> EXERCISE AIM
Set the data below down again, exactly, with every picture left out.

___

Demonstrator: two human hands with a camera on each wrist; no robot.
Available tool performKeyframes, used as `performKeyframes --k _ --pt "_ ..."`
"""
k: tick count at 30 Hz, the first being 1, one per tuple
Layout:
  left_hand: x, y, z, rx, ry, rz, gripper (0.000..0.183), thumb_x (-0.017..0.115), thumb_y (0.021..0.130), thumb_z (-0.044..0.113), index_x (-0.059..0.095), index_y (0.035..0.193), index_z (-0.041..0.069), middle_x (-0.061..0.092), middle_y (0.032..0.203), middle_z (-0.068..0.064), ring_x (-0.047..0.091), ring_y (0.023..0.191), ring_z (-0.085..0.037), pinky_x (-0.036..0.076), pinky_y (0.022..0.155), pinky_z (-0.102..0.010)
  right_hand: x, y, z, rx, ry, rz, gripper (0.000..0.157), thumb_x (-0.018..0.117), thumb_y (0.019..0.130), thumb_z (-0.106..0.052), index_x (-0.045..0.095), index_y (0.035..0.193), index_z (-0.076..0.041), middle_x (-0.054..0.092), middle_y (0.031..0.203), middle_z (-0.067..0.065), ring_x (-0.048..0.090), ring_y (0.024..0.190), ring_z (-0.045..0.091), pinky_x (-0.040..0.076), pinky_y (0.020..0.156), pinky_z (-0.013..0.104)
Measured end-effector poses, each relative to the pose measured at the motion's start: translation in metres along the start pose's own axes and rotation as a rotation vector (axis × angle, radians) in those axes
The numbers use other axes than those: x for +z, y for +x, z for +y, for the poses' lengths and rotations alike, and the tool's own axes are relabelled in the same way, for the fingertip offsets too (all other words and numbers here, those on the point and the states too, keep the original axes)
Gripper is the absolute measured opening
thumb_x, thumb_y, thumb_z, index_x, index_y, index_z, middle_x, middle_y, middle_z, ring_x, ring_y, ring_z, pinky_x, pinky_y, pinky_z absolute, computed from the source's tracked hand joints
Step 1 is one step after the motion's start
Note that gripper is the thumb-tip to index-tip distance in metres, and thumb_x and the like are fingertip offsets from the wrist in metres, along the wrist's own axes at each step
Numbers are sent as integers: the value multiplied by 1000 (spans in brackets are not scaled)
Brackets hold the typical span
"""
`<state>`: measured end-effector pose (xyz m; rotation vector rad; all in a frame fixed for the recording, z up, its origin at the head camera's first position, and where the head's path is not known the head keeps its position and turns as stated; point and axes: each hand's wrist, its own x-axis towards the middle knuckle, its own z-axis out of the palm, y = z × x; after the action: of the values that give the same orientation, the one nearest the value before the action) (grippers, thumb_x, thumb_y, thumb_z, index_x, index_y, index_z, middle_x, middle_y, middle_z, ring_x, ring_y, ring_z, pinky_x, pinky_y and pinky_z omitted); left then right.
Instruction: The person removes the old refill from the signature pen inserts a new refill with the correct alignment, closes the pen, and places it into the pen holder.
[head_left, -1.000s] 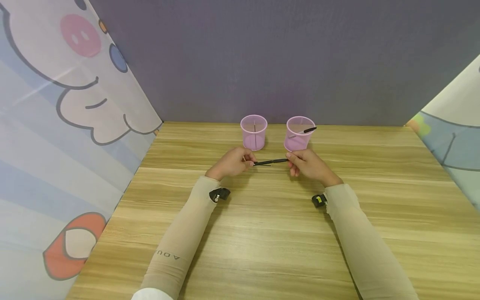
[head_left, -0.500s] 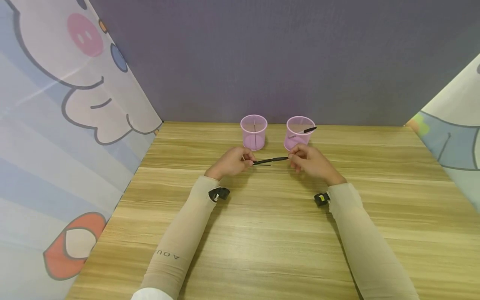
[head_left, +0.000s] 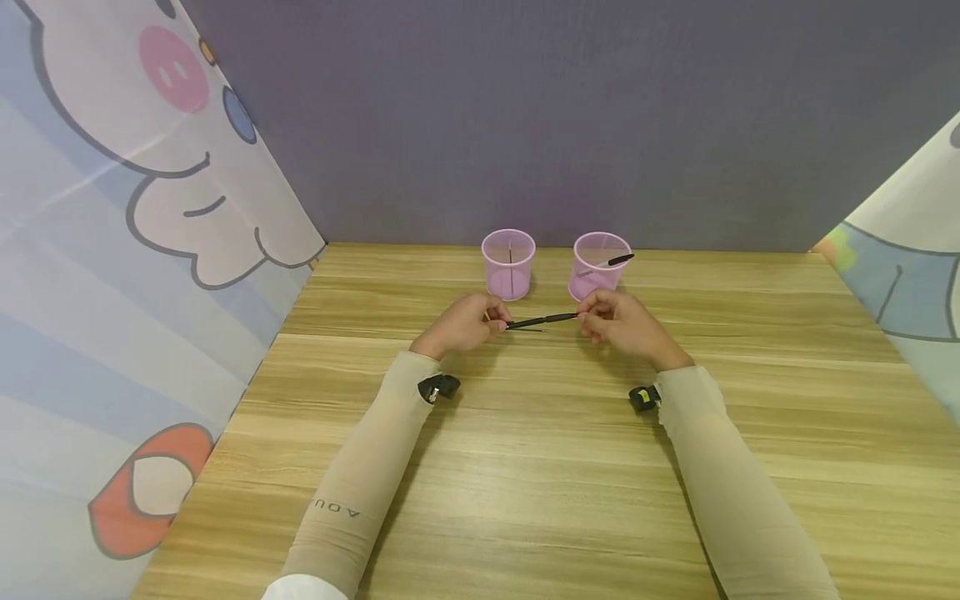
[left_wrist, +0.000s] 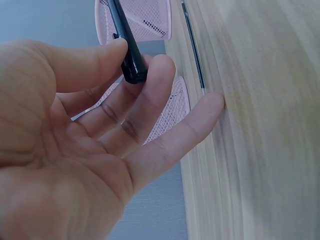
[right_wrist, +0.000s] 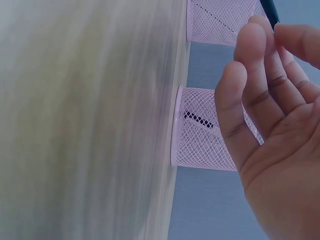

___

> EXERCISE RESULT
Demonstrator: two human hands with a camera on each wrist; no robot.
Available tool performKeyframes, used as `performKeyframes --k _ --pt "_ ..."`
"""
k: tick count at 30 Hz, the first being 1, one per tuple
Layout:
  left_hand: x, y, z, rx, ry, rz, gripper (0.000..0.183), thumb_x (-0.017..0.115), thumb_y (0.021..0.130), thumb_z (-0.044..0.113), index_x (-0.059..0.095), index_y (0.035..0.193), index_z (-0.041..0.069), middle_x (-0.061..0.092), middle_y (0.032..0.203), middle_z (-0.068..0.064), ring_x (-0.047..0.091), ring_y (0.023..0.191), ring_z (-0.085..0.037), pinky_x (-0.036..0.076), pinky_y (0.022..0.155), pinky_z (-0.102..0.010)
  right_hand: x, y, z, rx, ry, rz, gripper (0.000..0.157), thumb_x (-0.018..0.117), thumb_y (0.019..0.130), thumb_z (-0.106..0.052), index_x (-0.045..0.095), index_y (0.035..0.193), index_z (-0.076..0.041), middle_x (-0.054..0.092), middle_y (0.031..0.203), middle_z (-0.067..0.065), ring_x (-0.048..0.090), ring_y (0.024..0.190), ring_z (-0.045..0.091), pinky_x (-0.040..0.076), pinky_y (0.020..0.156), pinky_z (-0.013..0.104)
Measured end-effector poses, each relative to the pose measured at the motion's start: translation in metres along the start pose's own axes and rotation as a rotation vector (axis × angle, radians) in those axes
The numbers use other axes than those: x for +z, y for +x, z for +y, for the poses' lengths and rotations alike, and the tool's own axes are relabelled in the same way, for the fingertip offsets too (all other words and numbers here, those on the point and the states too, keep the original axes)
Gripper is the absolute measured opening
thumb_x, thumb_y, thumb_z, index_x, index_y, index_z, middle_x, middle_y, middle_z, ring_x, ring_y, ring_z, pinky_x, pinky_y, pinky_z absolute, computed from the source's tracked hand joints
Step 1 is one step after the motion's start
Note that gripper is the thumb-tip to index-tip distance in metres, and thumb_x and the like are fingertip offsets from the wrist in metres, along the wrist's own axes at each step
Numbers are sent as integers: the value multiplied by 1000 (spans in brackets are not scaled)
Brackets hold the typical span
"""
`<state>`: measured end-effector pose (xyz m; rotation vector rad; all in a frame fixed for the recording, z up, its origin at the head camera's first position, and where the head's path is not known the head keeps its position and turns as stated; point and axes: each hand's wrist, its own x-axis towards the middle knuckle, its own z-axis out of the palm, y = z × x; after the action: of the values that give the same orientation, the one nearest the value before the action) (grippers, thumb_x, thumb_y, thumb_z, index_x, index_y, index_z, middle_x, middle_y, middle_z, ring_x, ring_y, ring_z, pinky_x, pinky_y and pinky_z omitted); left then right.
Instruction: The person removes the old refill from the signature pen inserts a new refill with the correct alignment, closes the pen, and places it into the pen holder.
[head_left, -1.000s] 
[head_left, -0.500s] 
[head_left, +0.000s] 
[left_wrist, +0.000s] 
[right_wrist, +0.000s] 

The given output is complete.